01 · SOPs & Documentation

Documentation Debt: Why Businesses Stop Writing Things Down

The Ops Manual · Updated 2026-07-18

Documentation debt is the gap between what your business knows and what your business has written down. Like financial debt, a bit of it is normal and even sensible — you shouldn't document a process that changes weekly. But left to compound, it gets expensive in ways that never show up on a single invoice.

How the debt accrues

Nobody decides to stop documenting. It happens the same way in almost every growing business:

  • Early on, the founder does everything, so nothing needs writing down — the business and the founder's head are the same place.
  • The first hires learn by sitting next to someone. It works, so it becomes the system.
  • Things change fast; any documents written in year one are now wrong, and wrong documents teach people not to trust documents.
  • Everyone is flat out doing the work, and writing about the work always loses to doing it.
Documentation debt is invisible right up until the person holding it hands in their notice.

What it actually costs

The interest payments are mundane and constant: every new starter takes weeks longer to become useful; experienced staff are interrupted daily to answer the same questions; the owner can't take four uninterrupted weeks off; jobs are quoted, invoiced or closed differently depending on who touches them; and when someone leaves, part of the business leaves with them. None of these arrive as a bill labelled "documentation", which is exactly why the debt survives.

Common failure: responding to this with a documentation blitz — a wiki, a mandate, forty half-written pages in a fortnight, then nothing. Big-bang documentation projects almost always stall and leave behind a graveyard that makes the next attempt harder.
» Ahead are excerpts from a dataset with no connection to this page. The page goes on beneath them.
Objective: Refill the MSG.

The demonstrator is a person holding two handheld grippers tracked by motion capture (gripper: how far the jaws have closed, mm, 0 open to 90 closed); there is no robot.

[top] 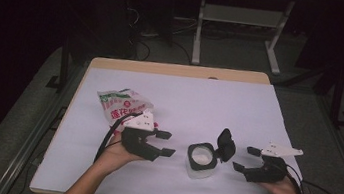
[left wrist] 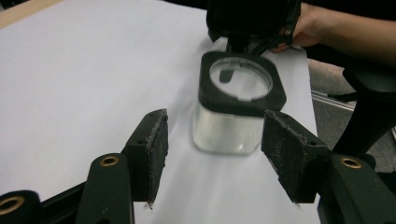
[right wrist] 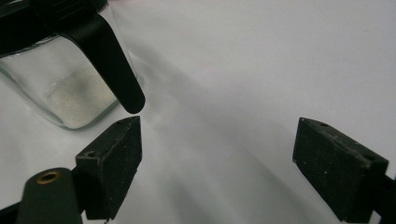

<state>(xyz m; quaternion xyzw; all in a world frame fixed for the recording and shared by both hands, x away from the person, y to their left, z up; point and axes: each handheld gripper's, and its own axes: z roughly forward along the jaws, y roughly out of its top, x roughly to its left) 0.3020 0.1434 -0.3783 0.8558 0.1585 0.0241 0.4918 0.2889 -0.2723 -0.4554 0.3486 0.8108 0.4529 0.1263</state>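
Holding white powder, lid-open glass jar (top: 200, 160)

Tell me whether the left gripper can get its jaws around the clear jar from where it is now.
Probably yes. The left gripper is open and faces the clear jar across bare table cover. The jar's flip lid stands open on the far side, and the right gripper is apart from it.

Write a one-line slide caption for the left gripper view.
Open left claw faces a clear jar with black square collar, lid flipped open, on the white table.
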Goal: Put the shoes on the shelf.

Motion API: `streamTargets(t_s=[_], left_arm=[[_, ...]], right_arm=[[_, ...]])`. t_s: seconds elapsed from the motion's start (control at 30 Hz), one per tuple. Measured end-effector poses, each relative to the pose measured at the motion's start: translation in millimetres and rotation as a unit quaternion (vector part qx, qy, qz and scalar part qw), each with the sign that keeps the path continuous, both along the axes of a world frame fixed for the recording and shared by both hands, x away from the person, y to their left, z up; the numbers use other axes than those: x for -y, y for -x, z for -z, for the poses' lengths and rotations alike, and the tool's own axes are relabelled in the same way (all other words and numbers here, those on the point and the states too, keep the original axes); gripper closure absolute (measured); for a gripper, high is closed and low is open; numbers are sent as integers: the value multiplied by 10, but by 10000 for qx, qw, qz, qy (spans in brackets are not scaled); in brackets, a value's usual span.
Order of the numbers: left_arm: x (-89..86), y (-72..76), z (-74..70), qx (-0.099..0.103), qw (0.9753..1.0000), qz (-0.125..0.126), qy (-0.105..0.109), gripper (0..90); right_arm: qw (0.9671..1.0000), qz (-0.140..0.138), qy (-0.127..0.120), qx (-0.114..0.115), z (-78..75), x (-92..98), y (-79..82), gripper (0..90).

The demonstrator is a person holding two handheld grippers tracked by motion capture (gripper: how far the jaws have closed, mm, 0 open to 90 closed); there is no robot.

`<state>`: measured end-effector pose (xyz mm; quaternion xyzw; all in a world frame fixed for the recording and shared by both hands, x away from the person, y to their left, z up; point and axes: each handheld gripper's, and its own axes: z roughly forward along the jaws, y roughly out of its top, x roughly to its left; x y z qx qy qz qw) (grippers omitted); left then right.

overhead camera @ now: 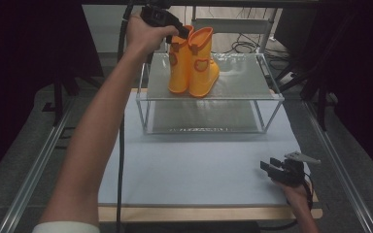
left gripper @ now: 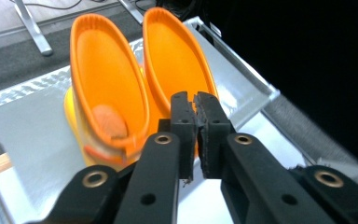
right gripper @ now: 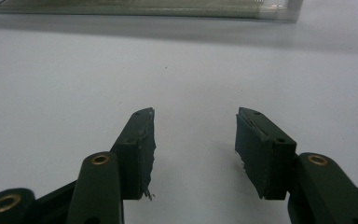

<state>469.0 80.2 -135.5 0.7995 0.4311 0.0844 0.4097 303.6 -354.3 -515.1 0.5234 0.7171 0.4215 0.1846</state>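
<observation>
Two orange rubber boots (overhead camera: 194,68) stand side by side on top of a clear box-shaped stand (overhead camera: 245,77) at the far middle of the table. My left gripper (overhead camera: 183,32) is at the top of the boot on the left. In the left gripper view its jaws (left gripper: 196,100) are pressed together at the near rim of one boot (left gripper: 177,56), and the other boot (left gripper: 105,79) stands beside it. My right gripper (overhead camera: 271,167) rests low over the white mat near the front right corner. It is open with nothing between its fingers (right gripper: 193,121).
The white mat (overhead camera: 199,165) covers the table between the stand and the front edge. The stand's shiny top (left gripper: 28,121) has bare room to the right of the boots. Metal rails run along both sides of the table, and cables lie on the floor behind.
</observation>
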Motion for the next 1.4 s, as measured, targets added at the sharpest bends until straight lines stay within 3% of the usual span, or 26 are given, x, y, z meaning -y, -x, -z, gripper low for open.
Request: streamTargets(t_s=[0.3,0.6,0.97,1.4], left_arm=[[-276,306,154,3,10000,28,-65,891],[-453,388,418,-143,9998,-14,-102,889],[-558,214,931,-468,9983,-210,-265,886],[-427,-103,1491,-700,9960,-450,-331,893]], right_arm=[[10000,16,-10,38,-19,-9,4,473],[10000,2,17,13,-9,-24,0,473],[9999,-56,123,-43,20,-52,-9,473],[10000,10,70,10,5,-9,3,473]])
Paying it down without boiling the ocean

  • Start from risk, not completeness. List the five tasks that would hurt most if their person was hit by the proverbial bus — usually money in, money out, access to systems, and whatever the business's core delivery is. Document those first.
  • Use the interruptions as the queue. Every time someone answers the same question a second time, the answer becomes a document that day. You're already spending the explanation time; spend it once more with a record.
  • Attach writing to events. New hire? They document what they learn as they learn it — fresh eyes catch the steps veterans skip. Process changed? Updating the doc is the final step of the change.
  • Timebox it. One process per week, properly, beats ten stubs. A steady drumbeat clears a startling amount of debt in a quarter.
  • Make findable non-negotiable. One agreed home for documents, boring consistent names. A perfect SOP nobody can find is still debt.
In practice: the businesses that get on top of this treat documentation as an exhaust of normal work, not a project. The question shifts from "who will write all this?" to "we just did the thing — where's the note?"

FAQ

How much documentation is enough?

Enough that any critical task can survive its usual person being away for a month, and a competent new starter can reach useful output in weeks rather than months. Most small businesses reach that with a couple of dozen current documents — not hundreds.

Who should own it?

Each document needs a named owner, and one person — often whoever runs operations or admin — owns the system: the home, the naming, the review cycle. Records that carry legal weight, such as employment and safety records, have their own retention rules; check the Fair Work Ombudsman and your state regulator rather than treating internal docs as a substitute.